Será que quando assistimos um filme, um documentário, uma novela, um seriado, um desenho animado estamos dispostos a 'descontruir' o discurso imagético?
Assistindo e sendo humilhado
por Ferréz
Na verdade, eu já pensava em escrever este texto uns quatro anos atrás, desde que fui ao cinema com dois amigos, um deles era o Alex, assistir ao filme Um Dia de Treinamento, com Denzel Washington.
Quando acabou o filme, eu tava tão nervoso, tão irritado, que na hora que o Alex elogiou o filme eu simplesmente saí andando. Os caras já sabem como sou e foram perguntar o que tinha acontecido, disse que, como o Alex sendo um cara negro num tava revoltado vendo um filme, onde o único cara bom é o branco de olho azul, que passa um dia inteiro com outro policial negro que o ensina a bater em latinos e em outros negros. Mas na verdade ele tinha gostado tanto do filme, que junto com o outro parceiro nem ligaram pro que eu tava falando.
Depois disso, foram inúmeras vezes que abandonei sessões pela metade, filmes que me davam nojo, vontade de pegar meu dinheiro de volta no cinema ou na locadora, assim como alguns filmes feitos com atores negros que passam na TV, estereotipando o povo negro como se todos bebessem e fumassem maconha, além de incentivar a violência e desvalorizar as mulheres. Oh! Malcolm, ainda bem que você não está vendo isso. O seriado que passa no SBT, a família tem sete jovens estadunidenses (todos loiros), um olha pro outro e fala como o irmão é burro e completa:
–- Desse jeito, você não passa de ser presidente do México.
Já no filme O Exorcismo de Emily Rose, o ajudante da advogada de defesa fala em certa parte do filme:
– A maioria dos casos de exorcismo é no Terceiro Mundo, claro, gente primitiva e supersticiosa!
Campeões do mau gosto
E não pára por ai, até em desenhos a gente é contaminado, no desenho Super Amigos, os maiores heróis da Terra (todos eles estadunidenses) enfrentam a grande Rainha Negra Vudu, com todo tipo de colar, magia e tudo que tem direito. Agora, um dos filmes campeões em preconceito e no mau gosto é Um Gigolô por Acidente na Europa.
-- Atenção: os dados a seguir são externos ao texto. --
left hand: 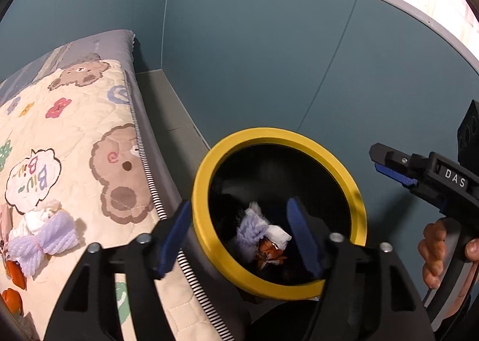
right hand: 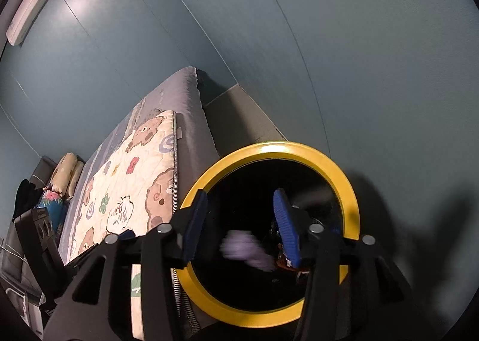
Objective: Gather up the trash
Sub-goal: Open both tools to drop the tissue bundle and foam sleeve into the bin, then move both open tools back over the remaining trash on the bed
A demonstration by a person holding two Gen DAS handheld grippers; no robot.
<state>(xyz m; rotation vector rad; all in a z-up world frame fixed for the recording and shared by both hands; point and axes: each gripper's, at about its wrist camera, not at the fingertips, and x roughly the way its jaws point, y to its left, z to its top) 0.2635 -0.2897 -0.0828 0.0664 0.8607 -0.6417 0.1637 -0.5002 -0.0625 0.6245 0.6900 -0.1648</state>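
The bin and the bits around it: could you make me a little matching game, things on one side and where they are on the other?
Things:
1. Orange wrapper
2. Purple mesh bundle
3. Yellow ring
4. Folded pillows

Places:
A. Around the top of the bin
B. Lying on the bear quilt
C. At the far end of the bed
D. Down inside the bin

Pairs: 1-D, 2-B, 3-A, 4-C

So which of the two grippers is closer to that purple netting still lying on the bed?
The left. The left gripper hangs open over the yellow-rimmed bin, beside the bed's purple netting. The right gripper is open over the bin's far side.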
Quando o personagem principal (estadunidense) amarra outro personagem (europeu) num poste com a frase: "Viva a América , a Europa fede a bosta". Em seguida, os europeus passam e jogam coisas nele, o chamando de porco. E o filme segue pregando a guerra étnica.
No mesmo filme, num ônibus, quando o personagem principal vê um senhor tocando acordeom, sai com uma das mãos no nariz e a outra coçando a cabeça, e diz:
– É a dança dos negros sujos.
Já no filme Dois É Bom, Três É Demais, o personagem Dupret, interpretado por Owen Wilson, quando vai dar uma palestra na escola, no trecho que fala das profissões, toda vez que cita uma profissão a câmara mostra uma criança branca, quando fala na parte do esporte, a câmara focaliza um menino negro. Mas o pior ainda vem, quando, ao se referir a não gostar de trabalhar, ele cita a Europa e América do Sul, dizendo que "nós entendemos bem isso", depois diz que conheceu uma mina argentina e lá todo mundo fica à toa na vida.
O rato e o sapo
De volta aos desenhos animados, a Dreamworks é campeã no preconceito, vou pegar só um exemplo que já basta, o desenho Por Água Abaixo, que traz a história de um ratinho rico que morava sozinho e descobre um mundo muito mais divertido no esgoto (alusão à solitária elite e a tão superlotada favela?). A história se passa, até que aparece um assassino, que é um sapo e francês. Quando o grande vilão, que também é um sapo, conta sua história triste, sobre como ele era um sapo muito querido do príncipe Charles e acaba sendo jogado na privada, antes de terminar de contar a história ele nota o rosto de chacota do assassino francês e pergunta: "Você está zombando do meu sofrimento?" E o francês responde: "Claro, desde que não seja o meu sofrimento, afinal sou francês".
Em seguida, o francês toma um gole de vinho francês e cospe no chão, desdenhando do vinho. O desenho segue com dezenas de tiradas sobre os europeus. Depois, seguindo a trilha de desgosto, ainda posso citar a série The Shield, sobre o cotidiano de policiais americanos, que passa no canal AXN. Numa das cenas, o policial entra na casa de um latino e vê que todos os mantimentos estão podres, e logo diz: "Vocês do Terceiro Mundo não têm geladeira em seu país, não? Que nojo!"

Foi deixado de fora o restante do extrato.